I Will Remember That: A Farewell to Telltale Games

By Ben Grandis

I awoke Saturday morning September 22nd, 2018 to devastating news. As I sipped coffee and scrolled through my news feed, I came across a story that made my blood run cold.  Telltale Games had laid off most of its staff and had cancelled all planned future releases. Despair overwhelmed me as I digested this information.

Telltale Games had been like a cool, artsy, and nerdy older brother to me in the gaming industry. They made art that blurred the line between video games and television shows. They opened up a new world of gaming for more casual players who didn’t have the free time or reflexes that many hardcore story-rich games demand. They provided fresh and interesting takes on some of the most popular franchises in modern media. But most importantly, they taught me to think critically of my own moral compass and how games can challenge our own ethics.

I am saddened to hear that Telltale’s demise was plagued by financial woes, mismanagement, an abusive work environment, and that its staff were fired without severance pay. I am also saddened that the fate of The Walking Dead: The Final Season may be in jeopardy and that the final two episodes may not see a release date.


Despite all this, I want to celebrate the joy Telltale gave us while it lasted. I want Telltale to be cherished and remembered by gamers so that their unique brand of storytelling can be carried on by future developers.

What Telltale did for video games was no small feat. At a time when the point and click adventure genre was beginning to fade away, Telltale bought it back from the dead (pun intended) with their well received take on The Walking Dead.

With difficult decisions, clever puzzles, and top-notch writing and voice acting, The Walking Dead made the over-saturated zombie game market surprisingly fresh and brainy (pun intended, again). No longer were gamers faced with the cliche of mowing down hordes of the undead with powerful weapons like in the popular Call of Duty: Zombies or Dead Rising franchises.

Instead, players were forced to face the more human side of the zombie apocalypse. We had to deal with the morally grey choices we must make with our fellow survivors when fighting for our lives and of those we love. By centering the narrative on new characters outside of the established The Walking Dead show and comics, the game raised the stakes by making the fate of each character always at risk. Players couldn’t rely on the source material to guess what would happen. It was only a way of setting up the world  and narrative rather than a road map for what would happen in the game.


This fascinating format for storytelling was a hallmark of their following titles. Each one found new and creative ways to improve on the existing formula, while still staying true to their “interactive movie” roots. Telltale was bringing Hollywood magic to video games like never before.
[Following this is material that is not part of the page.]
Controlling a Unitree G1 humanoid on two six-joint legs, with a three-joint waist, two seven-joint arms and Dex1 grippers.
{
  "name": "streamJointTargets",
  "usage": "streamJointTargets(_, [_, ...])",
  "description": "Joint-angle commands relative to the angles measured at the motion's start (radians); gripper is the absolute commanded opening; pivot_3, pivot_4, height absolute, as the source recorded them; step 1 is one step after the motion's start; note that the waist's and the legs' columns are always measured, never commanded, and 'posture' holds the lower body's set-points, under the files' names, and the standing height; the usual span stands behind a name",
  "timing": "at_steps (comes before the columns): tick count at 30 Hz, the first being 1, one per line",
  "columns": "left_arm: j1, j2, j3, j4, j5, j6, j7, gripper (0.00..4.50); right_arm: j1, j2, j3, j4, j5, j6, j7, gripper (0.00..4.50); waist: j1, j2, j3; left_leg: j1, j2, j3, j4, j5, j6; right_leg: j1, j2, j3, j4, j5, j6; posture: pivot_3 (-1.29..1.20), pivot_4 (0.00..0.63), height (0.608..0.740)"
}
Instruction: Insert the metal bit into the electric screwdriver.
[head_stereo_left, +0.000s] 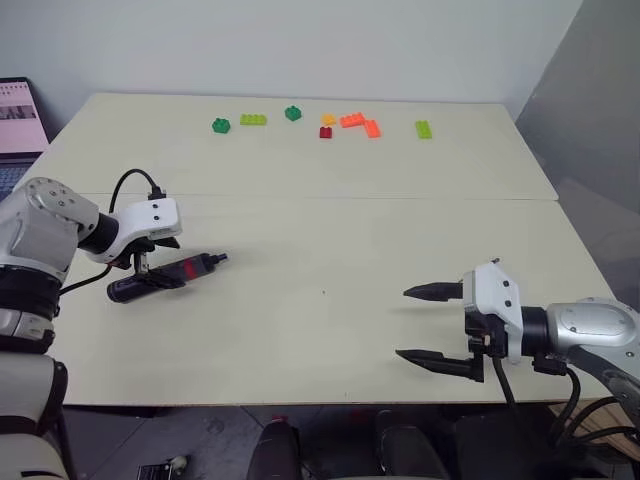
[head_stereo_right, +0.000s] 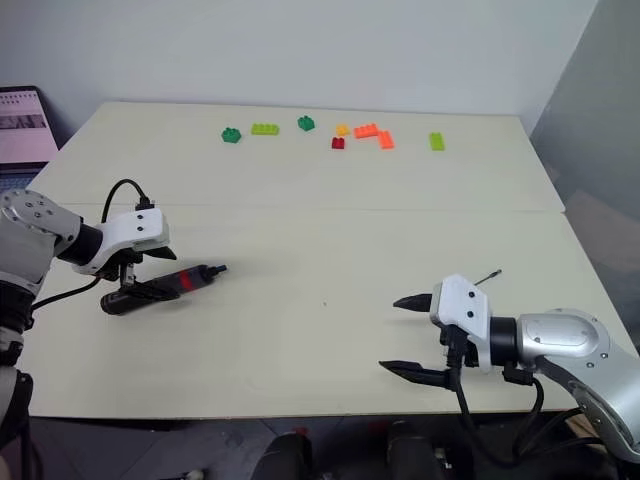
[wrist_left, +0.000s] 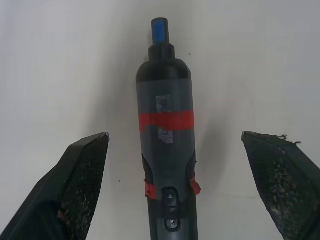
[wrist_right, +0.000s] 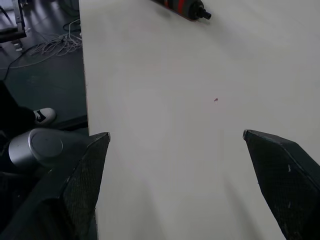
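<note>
Eight toy bricks (head_stereo_left: 345, 123) lay far across the tabletop (head_stereo_left: 330, 210); one electric screwdriver (head_stereo_left: 165, 275) sat between the spread left hand (wrist_left: 175, 150); the right hand (head_stereo_left: 432, 325) gaped empty.

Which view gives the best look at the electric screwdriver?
The left wrist view: the electric screwdriver lies lengthwise between the open left gripper's fingers, red band and buttons plain. Both eye views show it small on the table; the right wrist view catches just its tip end.

**Silver arms, white wrists, black fingers**

Both arms have rounded silver-grey shells with black joint bands. Each wrist carries a white boxy housing. A black cable loops over the left wrist; black cables trail under the right forearm. The tapered black fingers (wrist_left: 80, 185) have rough, gritty pads.
</note>
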Motion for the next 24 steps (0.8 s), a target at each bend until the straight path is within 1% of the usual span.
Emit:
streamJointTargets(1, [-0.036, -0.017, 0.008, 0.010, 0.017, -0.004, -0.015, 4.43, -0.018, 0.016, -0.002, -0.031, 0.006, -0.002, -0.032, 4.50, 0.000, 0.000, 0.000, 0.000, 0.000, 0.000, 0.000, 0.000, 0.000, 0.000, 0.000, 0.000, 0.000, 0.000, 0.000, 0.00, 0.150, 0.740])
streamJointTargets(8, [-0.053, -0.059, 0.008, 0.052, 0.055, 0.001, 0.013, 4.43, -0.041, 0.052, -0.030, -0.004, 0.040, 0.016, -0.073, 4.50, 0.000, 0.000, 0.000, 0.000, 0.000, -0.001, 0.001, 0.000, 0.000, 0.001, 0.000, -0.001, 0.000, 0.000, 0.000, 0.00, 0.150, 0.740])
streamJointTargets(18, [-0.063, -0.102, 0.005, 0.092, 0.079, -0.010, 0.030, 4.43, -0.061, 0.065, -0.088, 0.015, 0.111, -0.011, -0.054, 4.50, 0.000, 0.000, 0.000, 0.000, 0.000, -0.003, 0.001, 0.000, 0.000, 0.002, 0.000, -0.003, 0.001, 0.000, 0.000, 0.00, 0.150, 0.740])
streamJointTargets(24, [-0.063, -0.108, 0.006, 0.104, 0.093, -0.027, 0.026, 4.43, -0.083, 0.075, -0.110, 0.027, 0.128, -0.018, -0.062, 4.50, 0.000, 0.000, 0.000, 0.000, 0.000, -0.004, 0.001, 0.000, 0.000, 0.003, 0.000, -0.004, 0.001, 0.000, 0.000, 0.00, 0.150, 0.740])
However, consistent commitment to this style would ultimately lend to their downfall. With the high costs of licensing fees for each franchise they adapted, Telltale’s sales struggled to maintain a meaningful profit to recoup these expenses. Had they taken more creative risks and made original stories outside of preexisting franchises or tried out more variation in game genres, they very well may have survived as a studio.

But there is hope for the future of cinematic episodic gaming. Netflix is carrying on its work with the remaining Telltale staff to release Mine Craft – Story Mode to its millions of subscribers, while also taking its first forray into a “choose your own adventure episode” in the upcoming fifth season of Black Mirror. With such a powerful streaming juggernaut pushing for this kind of storytelling, who would have guessed that the potential savior of Telltale-style games would come from outside the gaming industry?


Whatever may come, I give thanks to everyone at Telltale Games who put their blood, sweat and tears into making such incredible games. You all deserve better than this terrible situation. I am grateful for all the emotional, clever, and occasionally heartbreaking stories you have shared with us. This moment in time may signal the end of your season, but I choose to believe in the future of gaming you have built through your work. And I will always remember that.